** Task objective **
Among the entries below, extract exactly the lines that run from the one with "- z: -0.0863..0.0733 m" through the one with "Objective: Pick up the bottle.", both ends included.

** Raw data **
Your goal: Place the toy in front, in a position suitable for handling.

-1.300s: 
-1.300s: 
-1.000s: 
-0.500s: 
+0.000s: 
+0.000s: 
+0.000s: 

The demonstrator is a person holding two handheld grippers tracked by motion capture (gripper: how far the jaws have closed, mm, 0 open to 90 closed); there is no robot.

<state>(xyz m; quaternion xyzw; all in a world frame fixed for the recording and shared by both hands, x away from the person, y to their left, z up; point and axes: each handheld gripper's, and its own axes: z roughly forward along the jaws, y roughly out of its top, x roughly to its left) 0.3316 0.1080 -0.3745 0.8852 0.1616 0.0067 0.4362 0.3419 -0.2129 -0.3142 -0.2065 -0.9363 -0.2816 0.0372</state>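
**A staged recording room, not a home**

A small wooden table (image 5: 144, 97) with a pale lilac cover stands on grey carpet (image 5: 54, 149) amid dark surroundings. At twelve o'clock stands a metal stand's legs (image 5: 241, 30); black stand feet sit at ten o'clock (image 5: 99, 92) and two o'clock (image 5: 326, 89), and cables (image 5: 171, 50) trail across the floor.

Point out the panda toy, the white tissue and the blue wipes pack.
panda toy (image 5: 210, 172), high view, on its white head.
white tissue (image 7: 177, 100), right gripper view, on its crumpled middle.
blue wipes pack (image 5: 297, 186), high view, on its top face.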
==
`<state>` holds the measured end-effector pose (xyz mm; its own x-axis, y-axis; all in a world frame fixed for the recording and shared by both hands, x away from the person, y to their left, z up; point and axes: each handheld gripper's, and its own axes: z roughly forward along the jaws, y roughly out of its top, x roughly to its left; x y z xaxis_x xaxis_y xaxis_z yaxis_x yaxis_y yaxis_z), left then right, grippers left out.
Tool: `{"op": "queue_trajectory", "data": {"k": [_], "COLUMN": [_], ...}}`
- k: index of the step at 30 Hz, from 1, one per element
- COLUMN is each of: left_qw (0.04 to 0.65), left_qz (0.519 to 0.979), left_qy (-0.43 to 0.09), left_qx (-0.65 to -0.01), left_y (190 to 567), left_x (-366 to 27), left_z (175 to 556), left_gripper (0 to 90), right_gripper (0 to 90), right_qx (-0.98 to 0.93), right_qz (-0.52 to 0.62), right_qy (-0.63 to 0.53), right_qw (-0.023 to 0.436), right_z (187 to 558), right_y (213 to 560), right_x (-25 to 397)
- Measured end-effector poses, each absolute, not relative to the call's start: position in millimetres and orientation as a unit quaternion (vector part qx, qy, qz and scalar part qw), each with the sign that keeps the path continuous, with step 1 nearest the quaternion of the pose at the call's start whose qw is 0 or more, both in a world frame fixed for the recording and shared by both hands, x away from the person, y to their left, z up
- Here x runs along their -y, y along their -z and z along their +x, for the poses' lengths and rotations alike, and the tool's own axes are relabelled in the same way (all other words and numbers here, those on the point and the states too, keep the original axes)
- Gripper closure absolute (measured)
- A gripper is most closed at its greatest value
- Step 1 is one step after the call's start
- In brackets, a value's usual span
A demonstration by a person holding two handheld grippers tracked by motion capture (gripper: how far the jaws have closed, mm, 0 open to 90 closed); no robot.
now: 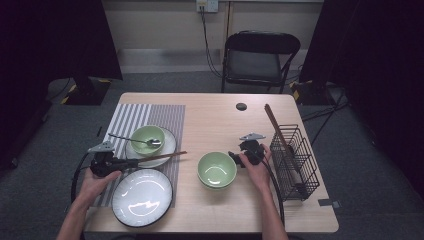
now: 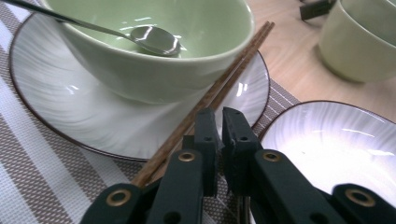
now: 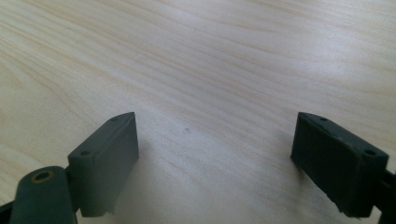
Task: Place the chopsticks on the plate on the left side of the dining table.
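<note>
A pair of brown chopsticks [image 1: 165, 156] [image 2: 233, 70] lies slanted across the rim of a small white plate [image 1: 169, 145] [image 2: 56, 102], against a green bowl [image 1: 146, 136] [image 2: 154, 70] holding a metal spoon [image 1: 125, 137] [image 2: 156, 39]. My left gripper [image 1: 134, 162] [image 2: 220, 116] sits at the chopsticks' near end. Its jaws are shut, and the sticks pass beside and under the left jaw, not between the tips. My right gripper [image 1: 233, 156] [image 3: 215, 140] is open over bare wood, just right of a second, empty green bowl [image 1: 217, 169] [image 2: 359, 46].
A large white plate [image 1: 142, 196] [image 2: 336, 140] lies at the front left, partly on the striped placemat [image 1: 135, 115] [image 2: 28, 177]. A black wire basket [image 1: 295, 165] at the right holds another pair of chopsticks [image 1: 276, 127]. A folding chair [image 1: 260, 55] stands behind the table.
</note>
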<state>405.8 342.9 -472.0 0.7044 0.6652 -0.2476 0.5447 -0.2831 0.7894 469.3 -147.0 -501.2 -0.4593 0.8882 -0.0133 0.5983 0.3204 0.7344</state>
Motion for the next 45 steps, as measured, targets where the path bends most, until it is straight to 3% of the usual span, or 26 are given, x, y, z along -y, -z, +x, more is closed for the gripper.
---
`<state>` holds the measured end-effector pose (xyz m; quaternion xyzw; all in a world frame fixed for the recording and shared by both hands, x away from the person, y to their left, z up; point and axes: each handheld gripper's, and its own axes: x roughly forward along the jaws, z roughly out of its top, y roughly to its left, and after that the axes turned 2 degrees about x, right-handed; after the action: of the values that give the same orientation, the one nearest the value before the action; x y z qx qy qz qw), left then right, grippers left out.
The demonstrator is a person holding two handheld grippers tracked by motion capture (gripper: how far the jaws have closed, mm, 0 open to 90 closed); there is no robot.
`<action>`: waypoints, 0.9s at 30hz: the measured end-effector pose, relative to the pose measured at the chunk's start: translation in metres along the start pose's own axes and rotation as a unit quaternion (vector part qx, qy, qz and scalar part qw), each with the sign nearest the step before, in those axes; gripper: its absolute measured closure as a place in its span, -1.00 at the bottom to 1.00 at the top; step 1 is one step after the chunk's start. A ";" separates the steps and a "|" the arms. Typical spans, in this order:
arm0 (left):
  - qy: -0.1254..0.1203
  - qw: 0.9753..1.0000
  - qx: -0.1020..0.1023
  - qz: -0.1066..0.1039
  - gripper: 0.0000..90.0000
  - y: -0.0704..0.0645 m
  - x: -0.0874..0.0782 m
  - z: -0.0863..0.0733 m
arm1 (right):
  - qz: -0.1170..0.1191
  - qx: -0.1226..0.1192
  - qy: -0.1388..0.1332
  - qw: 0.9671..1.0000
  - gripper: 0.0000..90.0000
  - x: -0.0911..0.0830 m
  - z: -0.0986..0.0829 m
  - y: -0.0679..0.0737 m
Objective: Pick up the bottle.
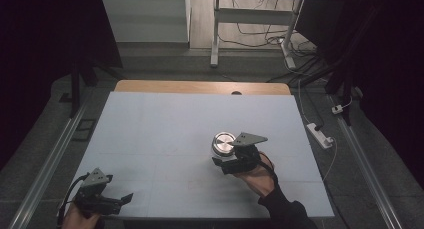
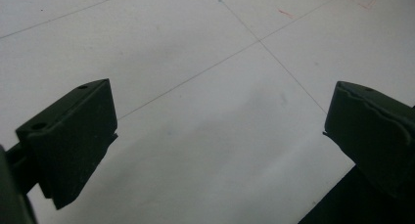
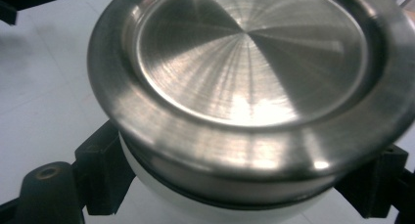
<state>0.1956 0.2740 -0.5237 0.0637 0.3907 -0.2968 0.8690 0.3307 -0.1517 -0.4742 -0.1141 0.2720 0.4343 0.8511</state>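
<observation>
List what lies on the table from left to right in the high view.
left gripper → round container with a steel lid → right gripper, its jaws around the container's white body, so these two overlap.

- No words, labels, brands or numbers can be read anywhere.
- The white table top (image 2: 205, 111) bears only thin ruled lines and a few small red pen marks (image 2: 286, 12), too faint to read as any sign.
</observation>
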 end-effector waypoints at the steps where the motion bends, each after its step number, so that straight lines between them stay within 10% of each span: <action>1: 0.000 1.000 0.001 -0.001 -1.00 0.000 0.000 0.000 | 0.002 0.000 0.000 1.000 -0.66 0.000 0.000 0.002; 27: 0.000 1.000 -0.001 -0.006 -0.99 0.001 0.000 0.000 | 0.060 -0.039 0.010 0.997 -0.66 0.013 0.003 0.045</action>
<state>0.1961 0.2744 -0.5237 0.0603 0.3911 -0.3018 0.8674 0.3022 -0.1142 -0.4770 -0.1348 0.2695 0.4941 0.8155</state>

** Answer space **
  - z: -0.0863..0.0733 m
arm1 (right):
  - qz: -0.1170..0.1191
  - qx: -0.1226..0.1192
  - qy: -0.1388..0.1332
  - qw: 0.9671..1.0000
  - gripper: 0.0000..90.0000
  - x: -0.0911..0.0830 m
  - z: -0.0986..0.0829 m
  - y: -0.0679..0.0737 m
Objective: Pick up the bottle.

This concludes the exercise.